■ INSTRUCTIONS FOR THE TASK:
Once you reach the line containing "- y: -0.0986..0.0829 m" in the entries below, write out that line and each one after it down to the line containing "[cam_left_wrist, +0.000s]", exactly and with nothing added.

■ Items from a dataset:
* * *

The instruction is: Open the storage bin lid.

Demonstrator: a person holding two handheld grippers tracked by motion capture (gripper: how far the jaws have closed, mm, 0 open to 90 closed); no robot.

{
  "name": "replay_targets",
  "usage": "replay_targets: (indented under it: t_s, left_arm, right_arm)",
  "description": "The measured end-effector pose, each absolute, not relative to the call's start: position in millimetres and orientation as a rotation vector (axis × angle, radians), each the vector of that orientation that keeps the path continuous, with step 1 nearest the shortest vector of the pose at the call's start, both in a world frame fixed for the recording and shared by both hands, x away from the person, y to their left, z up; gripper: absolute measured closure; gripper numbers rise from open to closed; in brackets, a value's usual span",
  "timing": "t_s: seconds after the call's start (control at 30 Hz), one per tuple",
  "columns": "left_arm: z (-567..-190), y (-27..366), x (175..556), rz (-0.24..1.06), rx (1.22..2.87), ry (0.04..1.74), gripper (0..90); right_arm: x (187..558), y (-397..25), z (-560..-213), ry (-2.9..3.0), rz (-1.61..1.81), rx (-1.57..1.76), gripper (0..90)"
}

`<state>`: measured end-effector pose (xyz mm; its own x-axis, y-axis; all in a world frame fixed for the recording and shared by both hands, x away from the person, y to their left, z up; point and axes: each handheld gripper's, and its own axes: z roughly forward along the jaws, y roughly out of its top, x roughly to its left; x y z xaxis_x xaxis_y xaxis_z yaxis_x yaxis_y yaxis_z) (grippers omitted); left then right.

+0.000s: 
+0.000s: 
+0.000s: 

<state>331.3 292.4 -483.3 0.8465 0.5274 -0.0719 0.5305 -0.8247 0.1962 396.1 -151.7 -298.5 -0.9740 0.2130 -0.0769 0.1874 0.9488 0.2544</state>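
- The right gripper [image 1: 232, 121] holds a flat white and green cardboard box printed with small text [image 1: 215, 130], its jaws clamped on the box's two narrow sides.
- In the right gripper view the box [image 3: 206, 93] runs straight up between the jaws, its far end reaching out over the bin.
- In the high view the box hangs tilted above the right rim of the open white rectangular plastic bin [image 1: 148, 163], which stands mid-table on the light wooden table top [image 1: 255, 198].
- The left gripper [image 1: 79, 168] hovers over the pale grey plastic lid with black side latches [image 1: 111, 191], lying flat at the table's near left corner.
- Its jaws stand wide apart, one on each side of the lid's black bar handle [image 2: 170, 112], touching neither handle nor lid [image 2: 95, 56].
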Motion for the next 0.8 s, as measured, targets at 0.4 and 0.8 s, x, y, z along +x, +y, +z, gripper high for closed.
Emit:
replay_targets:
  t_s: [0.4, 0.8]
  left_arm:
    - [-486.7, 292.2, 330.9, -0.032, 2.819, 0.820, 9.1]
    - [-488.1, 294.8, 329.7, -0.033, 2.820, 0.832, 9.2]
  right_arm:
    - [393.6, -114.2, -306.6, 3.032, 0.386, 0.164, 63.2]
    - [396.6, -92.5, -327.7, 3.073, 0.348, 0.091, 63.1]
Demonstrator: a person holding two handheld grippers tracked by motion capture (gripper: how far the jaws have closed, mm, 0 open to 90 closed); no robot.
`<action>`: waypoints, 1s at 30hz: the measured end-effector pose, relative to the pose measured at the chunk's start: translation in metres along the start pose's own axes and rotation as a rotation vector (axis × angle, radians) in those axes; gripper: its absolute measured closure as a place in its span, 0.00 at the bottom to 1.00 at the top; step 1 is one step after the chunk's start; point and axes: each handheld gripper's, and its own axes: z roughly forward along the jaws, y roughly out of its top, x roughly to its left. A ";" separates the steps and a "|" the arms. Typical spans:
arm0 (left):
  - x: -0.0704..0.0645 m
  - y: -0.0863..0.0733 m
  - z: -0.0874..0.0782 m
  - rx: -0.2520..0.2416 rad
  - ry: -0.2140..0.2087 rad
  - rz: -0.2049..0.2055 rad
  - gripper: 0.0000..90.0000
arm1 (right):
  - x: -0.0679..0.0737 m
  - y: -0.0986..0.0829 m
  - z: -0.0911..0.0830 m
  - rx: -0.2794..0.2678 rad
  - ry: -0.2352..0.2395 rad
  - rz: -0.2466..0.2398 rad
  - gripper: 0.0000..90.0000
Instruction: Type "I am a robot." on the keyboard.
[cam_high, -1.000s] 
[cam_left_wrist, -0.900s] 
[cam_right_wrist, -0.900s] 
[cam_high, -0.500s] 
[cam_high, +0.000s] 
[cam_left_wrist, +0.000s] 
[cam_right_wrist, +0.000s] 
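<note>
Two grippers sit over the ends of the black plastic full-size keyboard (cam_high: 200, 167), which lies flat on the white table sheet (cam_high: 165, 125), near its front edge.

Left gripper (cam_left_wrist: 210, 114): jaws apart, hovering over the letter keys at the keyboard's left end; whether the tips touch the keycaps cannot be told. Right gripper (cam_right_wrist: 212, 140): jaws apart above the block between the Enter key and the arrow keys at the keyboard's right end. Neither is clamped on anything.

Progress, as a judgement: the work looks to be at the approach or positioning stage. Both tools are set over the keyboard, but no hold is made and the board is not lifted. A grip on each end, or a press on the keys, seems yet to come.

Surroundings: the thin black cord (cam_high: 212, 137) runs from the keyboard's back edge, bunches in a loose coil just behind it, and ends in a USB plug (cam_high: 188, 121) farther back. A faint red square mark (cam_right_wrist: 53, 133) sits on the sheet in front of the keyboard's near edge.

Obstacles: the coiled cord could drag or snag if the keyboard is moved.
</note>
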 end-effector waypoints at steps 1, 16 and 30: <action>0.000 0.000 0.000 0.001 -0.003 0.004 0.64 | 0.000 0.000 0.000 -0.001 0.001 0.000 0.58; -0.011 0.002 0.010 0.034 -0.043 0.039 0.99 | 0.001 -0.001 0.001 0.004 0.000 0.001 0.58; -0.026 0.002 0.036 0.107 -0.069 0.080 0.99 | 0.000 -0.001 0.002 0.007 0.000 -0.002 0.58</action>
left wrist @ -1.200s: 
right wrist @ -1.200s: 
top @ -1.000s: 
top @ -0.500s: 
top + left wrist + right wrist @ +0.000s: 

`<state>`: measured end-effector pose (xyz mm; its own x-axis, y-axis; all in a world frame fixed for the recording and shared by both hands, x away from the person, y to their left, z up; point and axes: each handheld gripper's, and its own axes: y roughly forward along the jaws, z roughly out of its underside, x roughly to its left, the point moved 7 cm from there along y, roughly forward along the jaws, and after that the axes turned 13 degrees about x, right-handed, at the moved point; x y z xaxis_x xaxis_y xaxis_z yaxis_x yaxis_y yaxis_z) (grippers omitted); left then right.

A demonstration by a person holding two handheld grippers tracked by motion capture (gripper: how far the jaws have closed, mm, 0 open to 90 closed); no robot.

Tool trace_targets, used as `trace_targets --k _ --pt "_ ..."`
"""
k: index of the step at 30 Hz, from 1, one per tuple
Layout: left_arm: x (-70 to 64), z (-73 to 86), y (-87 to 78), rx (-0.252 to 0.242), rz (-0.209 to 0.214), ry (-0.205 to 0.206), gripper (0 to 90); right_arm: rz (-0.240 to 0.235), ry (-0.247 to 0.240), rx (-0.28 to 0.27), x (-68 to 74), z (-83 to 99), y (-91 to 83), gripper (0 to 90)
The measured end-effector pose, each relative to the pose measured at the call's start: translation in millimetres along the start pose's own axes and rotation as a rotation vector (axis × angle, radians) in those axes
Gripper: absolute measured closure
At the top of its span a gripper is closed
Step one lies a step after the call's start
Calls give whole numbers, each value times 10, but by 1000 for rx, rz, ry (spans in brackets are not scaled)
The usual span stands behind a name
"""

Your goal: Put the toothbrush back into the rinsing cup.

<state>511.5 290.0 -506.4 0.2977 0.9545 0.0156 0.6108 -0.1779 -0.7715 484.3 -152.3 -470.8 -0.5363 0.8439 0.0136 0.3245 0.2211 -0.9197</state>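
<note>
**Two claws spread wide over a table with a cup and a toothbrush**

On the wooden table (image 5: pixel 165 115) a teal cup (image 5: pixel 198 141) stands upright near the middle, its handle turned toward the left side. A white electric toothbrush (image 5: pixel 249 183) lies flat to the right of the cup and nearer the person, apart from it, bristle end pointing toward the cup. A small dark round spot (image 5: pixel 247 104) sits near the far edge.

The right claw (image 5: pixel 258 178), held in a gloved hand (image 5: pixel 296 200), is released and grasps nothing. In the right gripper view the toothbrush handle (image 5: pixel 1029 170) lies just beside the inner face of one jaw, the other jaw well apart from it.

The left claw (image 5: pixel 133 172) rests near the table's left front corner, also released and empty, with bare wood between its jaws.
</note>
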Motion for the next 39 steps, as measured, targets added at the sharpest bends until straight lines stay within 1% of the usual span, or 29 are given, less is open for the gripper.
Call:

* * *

■ WRITTEN RESPONSE:
  - y: -0.0986..0.0829 m
  - z: -0.0911..0.0830 m
  - rx: -0.2794..0.2678 rad
  - ry: -0.2352..0.2395 rad
  - rz: -0.2466..0.2398 rad
  - gripper: 0.0000..90.0000
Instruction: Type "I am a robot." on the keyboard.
[cam_high, -1.000s] 
[cam_left_wrist, -0.900s] 
[cam_right_wrist, -0.900s] 
[cam_high, -0.500s] 
[cam_high, +0.000s] 
[cam_left_wrist, +0.000s] 

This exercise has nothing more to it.